Thank you for pointing this out.
Kind regards,
Jeff
lsedgwick says
Glad someone else picked this up. Inf MI must confirm no RVF prior to administering nitrates as these pts are preload dependent. Look for hypotension with elevated JVD and clear lungs.
Jarod says
A 12-lead should be performed prior to any Rx intervention. Ruling out right side involvement with inferior AMI is extremely important in considering NTG administration. MS is indicated in AMI (excepting right-sided MI) primarily due to it’s vasodilatory effects, not analgesia (this is a latent benefit), therefore fentanyl could be used to help with pain but would not work to the same end as MS and is not generally recommended in my experience. Remember that both MS and fentanyl can result in respiratory depression, so consider the pt.’s status carefully before administration. Bradycardia can often be a natural protective mechanism in AMI to reduce myocardial oxygen demand, and should NEVER be treated solely based on the rate. A pt. who is SYMPTOMATIC for bradycardia related complications should be treated accordingly. This may sometimes require a Rx such as oxygen, fluids, dopamine or dobutamine (both result in relatively minimal myocardial oxygen demand compared with atropine or epinephrine), and possibly TCP.
Ronnie para uk says
Hi, at present Uk paramedics are prohibited from tcp. Is it possible that with a patient presenting Brady due to a type 2 block, giving atropine could worsen the block? For example a type 2 mobitz progressing to complete heart block or a complete block into a systole. Due to the nature of these blocks, the problem lies below the AV node?
Many thanks
Jeff with admin. says
In most cases of Mobitz 2, atropine will not work and can worsen the patient’s condition. Atropine can cause degeneration to 3rd degree block.
Atropine increase firing of the SA node and conduction through the AV node.
In most cases Mobitz 2 is a disease of the distal conduction system (His-Purkinje System). Atropine’s affects are above this and therefore atropine will most likely have no effect on Mobitz 2.
High degree blocks (Mobitz 2 and 3rd degree block) will usually not improve with atropine.
Kind regards,
Jeff
sweetbluesgirl says
So if the patient presented with a heart rate showing high degree block, would the treatment of choice be TCP and/or Epi or dopamine infusion?
Thanks,
Gizelle
Jeff with admin. says
It would depend upon whether the patient had signs of poor perfusion. If she had signs of poor perfusion, TCP, EPI, or dopamine would be indicated and should be administered.
Kind regards,
Jeff
Pmorris4ACLS says
Fentanyl too?
Jeff with admin. says
Yes Fentanyl would be ok.
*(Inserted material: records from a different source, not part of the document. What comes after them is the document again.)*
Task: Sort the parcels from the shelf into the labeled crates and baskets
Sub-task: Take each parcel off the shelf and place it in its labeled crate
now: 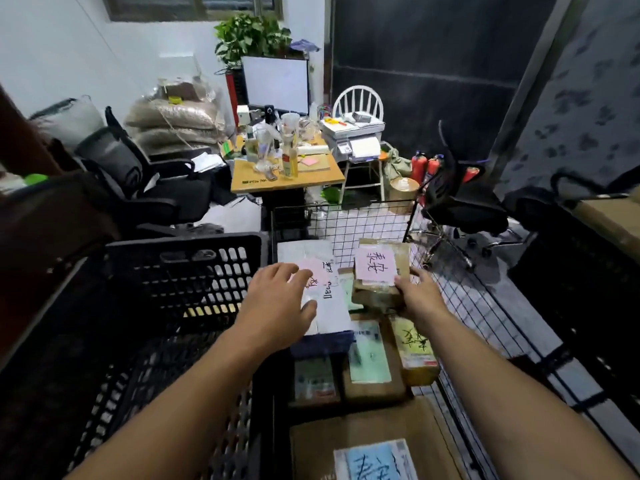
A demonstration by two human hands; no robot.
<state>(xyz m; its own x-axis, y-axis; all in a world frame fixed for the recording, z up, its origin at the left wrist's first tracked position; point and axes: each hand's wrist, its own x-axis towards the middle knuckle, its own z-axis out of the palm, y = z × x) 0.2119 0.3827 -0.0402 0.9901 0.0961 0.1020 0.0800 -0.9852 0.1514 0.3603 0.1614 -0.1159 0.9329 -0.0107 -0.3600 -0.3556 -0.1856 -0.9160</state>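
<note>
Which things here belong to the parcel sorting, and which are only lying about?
Job: left hand resting on white parcel; right hand gripping brown parcel; wire basket; black crate.
Lying about: monitor; printer; plant; fire extinguishers; office chair.

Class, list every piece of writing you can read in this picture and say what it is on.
"Dea", remainder blurred: white parcel.
Handwritten characters, unreadable: pink note on the brown parcel, yellow note, blue note.
Printed shipping labels: too blurred.

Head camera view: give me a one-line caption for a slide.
Left hand rests on a white parcel while right hand grips a pink-labelled brown parcel in the wire basket.
</note>
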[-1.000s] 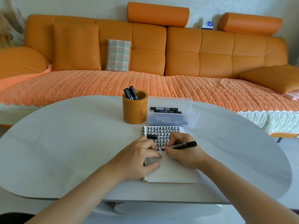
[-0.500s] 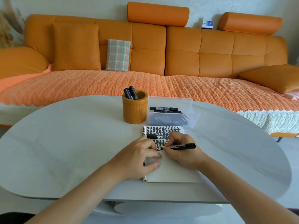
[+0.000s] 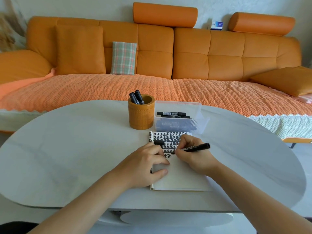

Kind regards, Jeff
goar0701 says
What is the recommended medication for sedation in a patient who will be given with TCP and/or Cardioversion?
Thanks!!!
Jeff with admin. says
There are not specific recommendations for sedation/analgesia. Probably the two most common is morphine and versed.
The object is to titrate an analgesic or sedative to control any major discomfort.
Kind regards,
Jeff
S Microys says
I frequently do sedation for cardio version in a large tertiary Center and all that is needed is very small dose of propofol. It is not painful so narcotics are not necessary and only delay awakening and increase risk.